New Born Media did not only charge Nacionale a high price for the “service”, they also fooled them to believe that their audience was larger than it was.
We contacted New Born Media, their CEO Valdrin Rushiti and several members of their staff for feedback about our findings. At the time of this writing no concrete response has been received.
We also reached out Spark Traffic to seek clarity about their techniques to increase Google Analytics results. No concrete response has been received.
________
Update 22-12-2022
In the past two days we have exchanged a few mails with Valdrin Rushiti and Ornela Jauri that according to the company registry of Kosovo they act as “Director” and “Authorized Representative” of New Born Media LLC respectively.
Valdrin and Ornela has refused to address our three main questions:
- Do you confirm the use of Spark Traffic as part of the techniques used to generate traffic and promote the content of your clients?
- Can you confirm the use of residential proxies as part of the process of spoofing traffic in Google Analytics?
- To what degree are you aware of the techniques used by Spark Traffic to increase traffic in the websites?
Annex 1: Dimitrij Alekszandrovics Sztupin
Dimitrij Alekszandrovics Sztupin is a Hungarian “business man” most likely located in Barcelona, Spain.
- Nationality: Hungarian
- Birth date: 28 July 1985
- Email: dimitrisztupin @ gmail
- Phone: +34 603860842
Sztupin runs a number of fraudulent companies, many of them in the field of traffic generation, but also Social Media Marketing (Selling Followers and Likes).

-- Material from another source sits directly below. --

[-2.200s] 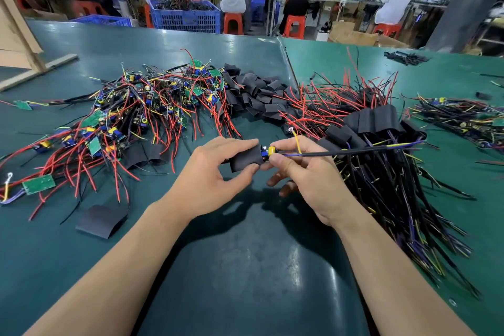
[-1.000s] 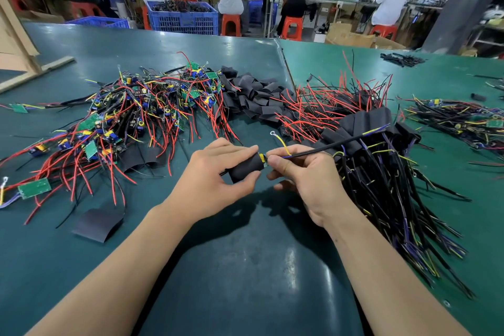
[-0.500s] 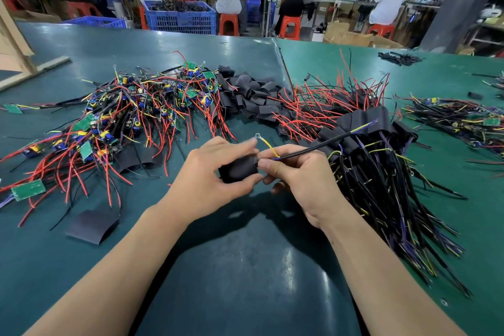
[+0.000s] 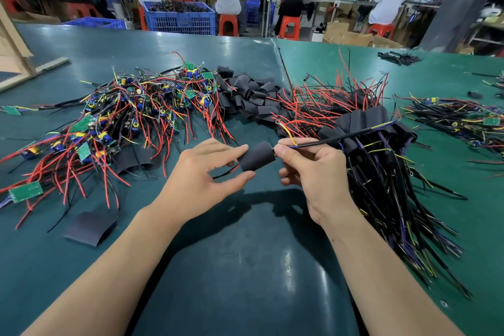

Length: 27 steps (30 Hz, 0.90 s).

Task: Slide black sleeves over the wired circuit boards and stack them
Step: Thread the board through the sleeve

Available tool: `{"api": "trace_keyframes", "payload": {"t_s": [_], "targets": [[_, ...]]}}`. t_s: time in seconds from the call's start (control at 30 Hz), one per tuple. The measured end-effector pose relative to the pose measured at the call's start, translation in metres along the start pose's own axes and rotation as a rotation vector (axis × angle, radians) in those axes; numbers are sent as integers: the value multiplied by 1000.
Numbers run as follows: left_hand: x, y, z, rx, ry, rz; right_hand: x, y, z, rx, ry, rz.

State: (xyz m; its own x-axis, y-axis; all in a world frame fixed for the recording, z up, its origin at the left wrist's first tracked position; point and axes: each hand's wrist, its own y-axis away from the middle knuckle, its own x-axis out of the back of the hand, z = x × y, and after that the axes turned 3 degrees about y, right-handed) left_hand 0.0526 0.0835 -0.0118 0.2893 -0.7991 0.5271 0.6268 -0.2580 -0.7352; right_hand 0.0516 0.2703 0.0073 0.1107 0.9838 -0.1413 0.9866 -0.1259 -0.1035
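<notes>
Your left hand (image 4: 201, 180) fingers pinch the matte black tubular sleeve (image 4: 256, 157), fully hiding its board, while your right hand (image 4: 313, 169) fingers grip its black-jacketed wire bundle (image 4: 341, 137).

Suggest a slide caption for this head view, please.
Left hand holds a black sleeve while right hand pinches its wires.

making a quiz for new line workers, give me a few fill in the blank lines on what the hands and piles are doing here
1. The right hand pinches the ____ leaving the black sleeve.
2. The left hand holds the sleeve between fingers and ____.
3. The finished stack lies on the person's ____ side.

Missing words: wires; thumb; right
</notes>
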Motion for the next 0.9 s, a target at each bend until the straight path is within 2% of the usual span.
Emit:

- TrafficBot (trafficbot{.}uk 2014-2015)
- TrafficBotPHP (trafficbotphp{.}com)
- AlexaSpark (alexaspark{.}com )
- VeryTraffic (verytraffic{.}com )
- VisitorBoost (visitorboost{.}com)
- OrganicTrafficBot (organictrafficbot{.}com)
- LinkCollider (linkcollider[.}com)
- SMMShop (smmshop{.}com)
- UPSEO (upseo{.}com) – Backlinks
Sztupin also operates several trademarks and a number of ghost companies (so called “shell corporations”) across Europe:
- VocatoSL (Spain)
- European Advanced Security Private Limited (India/neerajbhagat.com)
- Azimuth Apps Ltd (Malta)
- Pink Korps Limited (Malta)
- UAB Senmira (Lithuania)
- Activentures OU (Estonia)
- Ecole Des Photographes (France)
A few examples of Ghost companies run by Sztupin include:
- Vocatos (vocatosl{.}com) – bread and bakery in Spain
- ChatMe (chat{.)me – chat application
- TxtMe (txt{.}me) – chat application
- Azimuth Software (azimuth{.}app, azmt{.}net) – recruitment of web developers
The curious reader might enjoy to have a look at the website of Azimuth Software, a company claiming to recruit and reallocate web developers to Malta. The website is a single html page with 17 stock photos.
How is Spark Traffic getting paid?
When reviewing the multiple websites run by Mr. Sztupin as “Visitor Boost” (a website that claims to work with “Google Analytics”) we found that CGbilling/CommerceGate is used as a payment platform.
All services promoted by Spark Traffic and related services use CommerceGate a payment solution based in Barcelona (Spain).